Analogue to digital, fixed to portable
100 years ago, motoring was a novel but jagged experience. Streets were often poorly signposted and barely lit. Against this backdrop, early inventions like the Jones Live Map and Baldwin Auto Guide represented a quirky lunge into modernity. These used simple rotary technology to feed directions to the driver. The best documented example is the Iter Avto device, into which the driver would load scrolls depicting fixed routes. With moving paper, glass lenses and brass housing, these systems carried a certain post-Victorian quaintness.

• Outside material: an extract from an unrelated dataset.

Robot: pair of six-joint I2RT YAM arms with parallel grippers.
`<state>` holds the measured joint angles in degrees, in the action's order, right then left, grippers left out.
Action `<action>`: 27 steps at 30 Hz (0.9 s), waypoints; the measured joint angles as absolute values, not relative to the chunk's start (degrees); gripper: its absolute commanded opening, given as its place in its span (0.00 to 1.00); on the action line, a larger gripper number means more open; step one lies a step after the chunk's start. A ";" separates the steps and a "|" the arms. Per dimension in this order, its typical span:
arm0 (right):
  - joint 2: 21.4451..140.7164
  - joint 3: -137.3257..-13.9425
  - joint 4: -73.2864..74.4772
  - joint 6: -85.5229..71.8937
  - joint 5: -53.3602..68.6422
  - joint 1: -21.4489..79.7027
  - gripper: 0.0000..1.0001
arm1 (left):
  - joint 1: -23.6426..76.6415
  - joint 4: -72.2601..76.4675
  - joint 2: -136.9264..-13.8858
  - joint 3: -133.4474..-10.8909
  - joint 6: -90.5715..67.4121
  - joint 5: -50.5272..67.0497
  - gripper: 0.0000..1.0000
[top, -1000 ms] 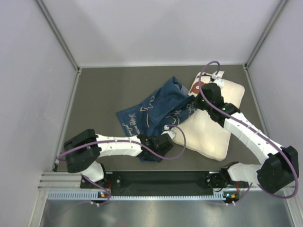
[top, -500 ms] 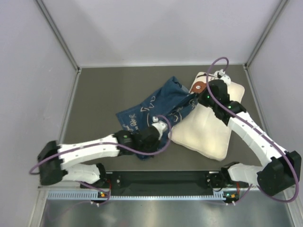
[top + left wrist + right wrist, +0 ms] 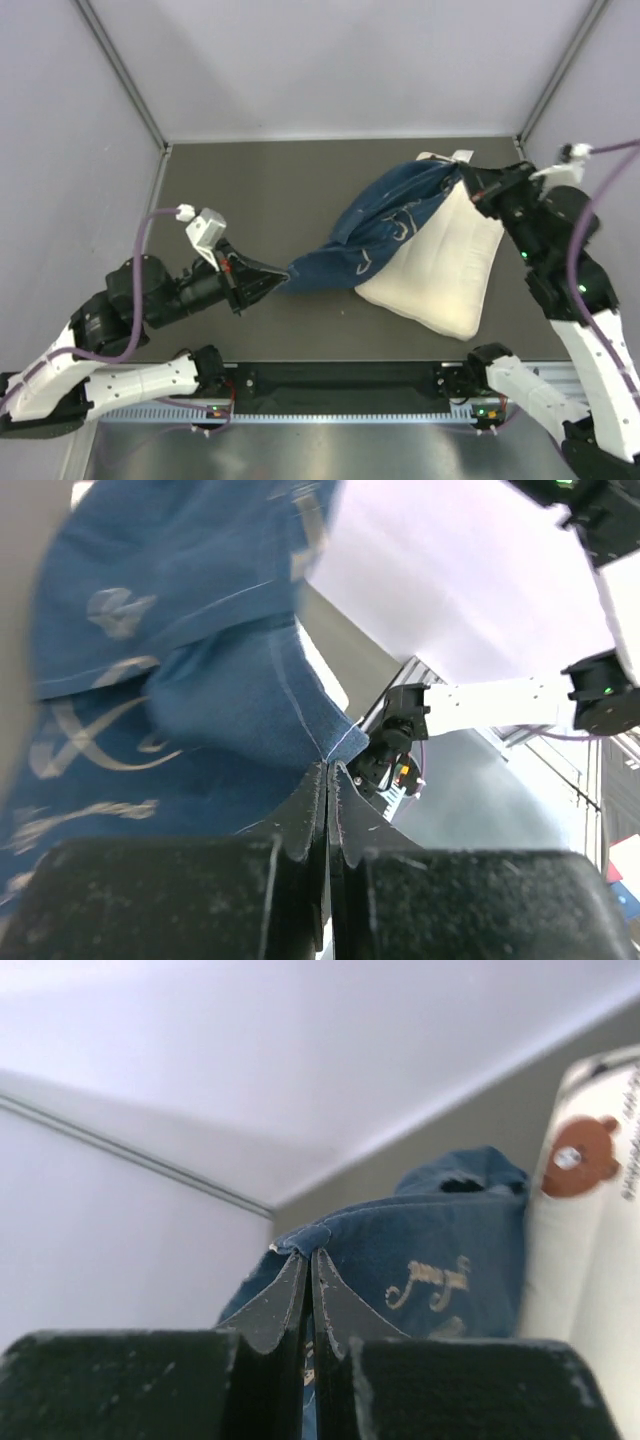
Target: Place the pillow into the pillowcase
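Note:
The dark blue pillowcase point(image 3: 375, 228) hangs stretched in the air between my two grippers, over the left part of the cream pillow point(image 3: 445, 270), which lies on the table at the right. My left gripper point(image 3: 283, 277) is shut on the pillowcase's lower left corner point(image 3: 250, 695). My right gripper point(image 3: 463, 180) is shut on its upper right edge point(image 3: 400, 1250), above the pillow's far end. The pillow's brown bear print point(image 3: 583, 1155) shows in the right wrist view beside the blue fabric.
Grey walls enclose the table point(image 3: 250, 190) at the left, back and right. The metal rail point(image 3: 330, 385) with both arm bases runs along the near edge. The right arm's base point(image 3: 400, 745) shows in the left wrist view.
Both arms have pulled apart and lifted: the left gripper drew the pillowcase corner left, the right gripper took its far edge up and right. The crumpled case is now stretched taut.

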<state>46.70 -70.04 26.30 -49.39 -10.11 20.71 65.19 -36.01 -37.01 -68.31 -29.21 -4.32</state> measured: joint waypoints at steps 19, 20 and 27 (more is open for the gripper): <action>43.24 -83.13 24.01 -51.75 -11.88 20.71 0.00 | 66.00 -31.73 -34.22 -72.27 -26.55 -16.71 0.00; 45.65 -81.71 23.31 -52.01 -11.46 20.71 0.00 | 66.11 -32.99 -36.40 -72.27 -27.42 -18.39 0.00; 65.47 -66.00 18.11 -54.68 -8.86 21.71 0.00 | 63.55 -36.40 -47.53 -68.75 -29.87 -23.92 0.00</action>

The Iter Avto. Photograph copyright of London Media
Fast-forward a half century to the 1980s, when digital modernity began dripping into consumer homes and cars. Enter Honda Electro Gyro-Car, in many ways an updated version of the Avto. It wasn’t quite GPS, but instead used an ‘inertial navigation system’, or gyroscope that was sensitive to both rotation and movement. There was nothing portable about it —to receive positional information it needed to be hardwired to a modified car transmission.
The forerunner of the GPS came in 1985, with the Navigator from Etak. It used geocoding, meaning it could reference a street address with a latitude/longitude point. This dallied with a digital compass mounted in the car, and two wheel sensors fitted to the non-driven wheels. But for all its technical prowess, it remained a niche product, shifting only a few thousand units.

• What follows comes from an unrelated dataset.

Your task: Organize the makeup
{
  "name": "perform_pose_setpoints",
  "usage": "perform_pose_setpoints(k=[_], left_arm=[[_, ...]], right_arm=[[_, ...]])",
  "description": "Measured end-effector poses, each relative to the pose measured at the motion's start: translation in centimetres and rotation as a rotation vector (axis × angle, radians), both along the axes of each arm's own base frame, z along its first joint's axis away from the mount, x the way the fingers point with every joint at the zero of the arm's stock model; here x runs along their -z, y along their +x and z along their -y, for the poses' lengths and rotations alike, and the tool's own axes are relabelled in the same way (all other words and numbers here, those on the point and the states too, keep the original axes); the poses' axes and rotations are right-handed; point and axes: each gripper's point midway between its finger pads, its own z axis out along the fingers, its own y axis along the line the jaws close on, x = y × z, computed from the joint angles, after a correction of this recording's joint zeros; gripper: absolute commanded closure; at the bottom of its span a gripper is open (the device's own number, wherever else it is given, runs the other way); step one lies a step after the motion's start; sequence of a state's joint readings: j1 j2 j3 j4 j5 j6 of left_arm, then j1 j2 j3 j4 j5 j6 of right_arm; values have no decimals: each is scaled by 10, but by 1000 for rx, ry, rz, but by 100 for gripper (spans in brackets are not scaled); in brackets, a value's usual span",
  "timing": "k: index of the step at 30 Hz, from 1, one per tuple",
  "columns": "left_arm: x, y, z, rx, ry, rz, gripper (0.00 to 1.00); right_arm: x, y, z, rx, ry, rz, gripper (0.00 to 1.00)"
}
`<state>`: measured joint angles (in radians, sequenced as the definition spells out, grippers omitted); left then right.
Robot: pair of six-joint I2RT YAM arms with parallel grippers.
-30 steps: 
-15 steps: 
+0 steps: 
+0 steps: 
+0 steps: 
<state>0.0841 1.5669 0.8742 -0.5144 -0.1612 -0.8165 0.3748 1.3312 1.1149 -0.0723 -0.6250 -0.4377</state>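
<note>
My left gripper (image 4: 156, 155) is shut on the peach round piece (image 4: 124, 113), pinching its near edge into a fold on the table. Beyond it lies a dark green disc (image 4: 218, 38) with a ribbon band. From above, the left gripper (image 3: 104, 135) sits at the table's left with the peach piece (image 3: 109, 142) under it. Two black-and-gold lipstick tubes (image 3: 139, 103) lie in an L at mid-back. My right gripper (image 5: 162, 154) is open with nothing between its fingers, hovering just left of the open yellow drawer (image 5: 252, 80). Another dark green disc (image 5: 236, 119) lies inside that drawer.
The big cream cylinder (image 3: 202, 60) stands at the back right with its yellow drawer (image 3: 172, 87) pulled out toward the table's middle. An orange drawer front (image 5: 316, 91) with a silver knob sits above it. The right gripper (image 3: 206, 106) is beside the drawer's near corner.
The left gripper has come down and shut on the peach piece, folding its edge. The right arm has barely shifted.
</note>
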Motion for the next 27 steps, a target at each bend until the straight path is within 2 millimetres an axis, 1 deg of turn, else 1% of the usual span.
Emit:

Steven Lobbezoo developed the first commercially available satellite navigation system for cars in Germany. Nicknamed ‘Homer’, after a tracking device from James Bond, it was quite the gadget: a modified IBM PC integrated into the glove compartment, a large disk for map data, all displayed on a flat screen. It used dead reckoning—a navigational technique that orients itself with fixed positions, measuring distance and direction traveled from these positions.
At the end of the decade, Japan pushed CD-ROM routing technology. These informed the dead reckoning system inside Toyota’s Crown Royal Saloon G, available only in Japan. Afterwards, fellow countrymen Alpine released their version of CD navigation using GPS satellites. But CDs could only map a limited area, while taking up space in the car. So a few years later, Ford piloted SD cards in their MyFord Touch system.

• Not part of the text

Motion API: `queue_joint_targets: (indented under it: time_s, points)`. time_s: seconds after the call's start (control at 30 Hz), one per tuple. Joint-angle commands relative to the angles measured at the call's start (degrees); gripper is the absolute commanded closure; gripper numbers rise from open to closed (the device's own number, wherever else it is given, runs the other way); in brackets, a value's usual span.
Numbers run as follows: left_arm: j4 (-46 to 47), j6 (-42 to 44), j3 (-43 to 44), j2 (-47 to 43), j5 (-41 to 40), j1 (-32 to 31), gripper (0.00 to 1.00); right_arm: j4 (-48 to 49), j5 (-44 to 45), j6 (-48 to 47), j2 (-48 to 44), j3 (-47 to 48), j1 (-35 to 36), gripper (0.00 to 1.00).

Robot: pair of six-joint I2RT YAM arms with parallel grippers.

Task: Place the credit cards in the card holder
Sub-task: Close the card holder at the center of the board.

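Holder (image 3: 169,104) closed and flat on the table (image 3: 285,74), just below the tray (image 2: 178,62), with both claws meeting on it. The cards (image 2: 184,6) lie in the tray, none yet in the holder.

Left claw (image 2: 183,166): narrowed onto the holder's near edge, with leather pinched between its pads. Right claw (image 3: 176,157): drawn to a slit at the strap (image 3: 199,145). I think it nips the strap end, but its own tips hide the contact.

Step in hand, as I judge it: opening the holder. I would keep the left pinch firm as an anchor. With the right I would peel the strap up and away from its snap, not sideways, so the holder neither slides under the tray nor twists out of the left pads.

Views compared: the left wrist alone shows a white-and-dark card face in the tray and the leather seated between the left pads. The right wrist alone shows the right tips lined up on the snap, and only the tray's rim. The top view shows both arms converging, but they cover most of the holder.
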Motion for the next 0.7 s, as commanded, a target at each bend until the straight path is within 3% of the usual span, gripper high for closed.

The ‘90s saw commercial car navigation heat up. Eunos Cosmo became the first production car with a built-in GPS navigation antennae system, which Mazda claimed was accurate to 45 meters. Reviewers at the time remarked that it took just nine seconds for the screen to zoom in, which is as amusing as it is unrelatable.
Mazda may have been the first, but GPS soon became an industry buzz, with several carmakers piling on. Toyota introduced “Electro-Multivision” GPS inside the Toyota Soarer, featuring an attractive 6-inch color LCD screen. Mitsubushi added a GPS system to its 1992 Debonair model, and BMW released the first European model with GPS: the BMW 7 series.
Portability becomes vogue
By the turn of the century, market weight was shifting toward portable navigation devices (PNDs), which allowed consumers to buy road navigation separately from their cars. Amsterdam-based TomTom, originally a B2B applications company, pivoted their focus onto PNDs, and became a household name alongside US company Garmin.
Photo by Brecht Denil on Unsplash
And lo, then came smartphones and apps. Navigation made obvious use of the medium’s bristling technology and inbuilt GPS functions. This era is dominated by web mapping platforms — which have put the world inside people’s pockets. Apps like Bing Maps, Waze and MapQuest fight over the crusts, but this market has one king: Google Maps. In fact, we could basically rename this entire article ‘Navigation Before and After Google Maps’ with perfect utility —even though other apps market themselves as more driver-oriented.
As the car market segments and electrifies, the next step of navigation envisions a system sensitive to the user’s vehicle and driving preferences. Chargetrip, founded in 2017, caters to EVs only. Highly conscious of the range and charge anxieties that vex EV drivers, it tailors routes to the specific variables of a user’s car, as well as environmental factors. Chargetrip is embedded in a broader market shift towards customization, which believes in serving the user as an individual, not as a collective. Other trends point to a 3D HMI experience, where companies like Unity are creating a ‘digital cockpit’ —a new kind of navigation experience ripped straight from an ’80s sci-fi film.
Compass to app, and beyond
From ancient sailors reading a compass instead of the stars, to steampunk contraptions, to systems that understands how and what you drive—navigation has enjoyed a colorful, age-spanning trot into modernity. Future-gazing is a dicey game, but however navigation grows, it will almost certainly become more precise, more detailed and more relevant to the individual user. At Chargetrip, we’re excited to be part of the rising tide of a new generation of in-car navigation.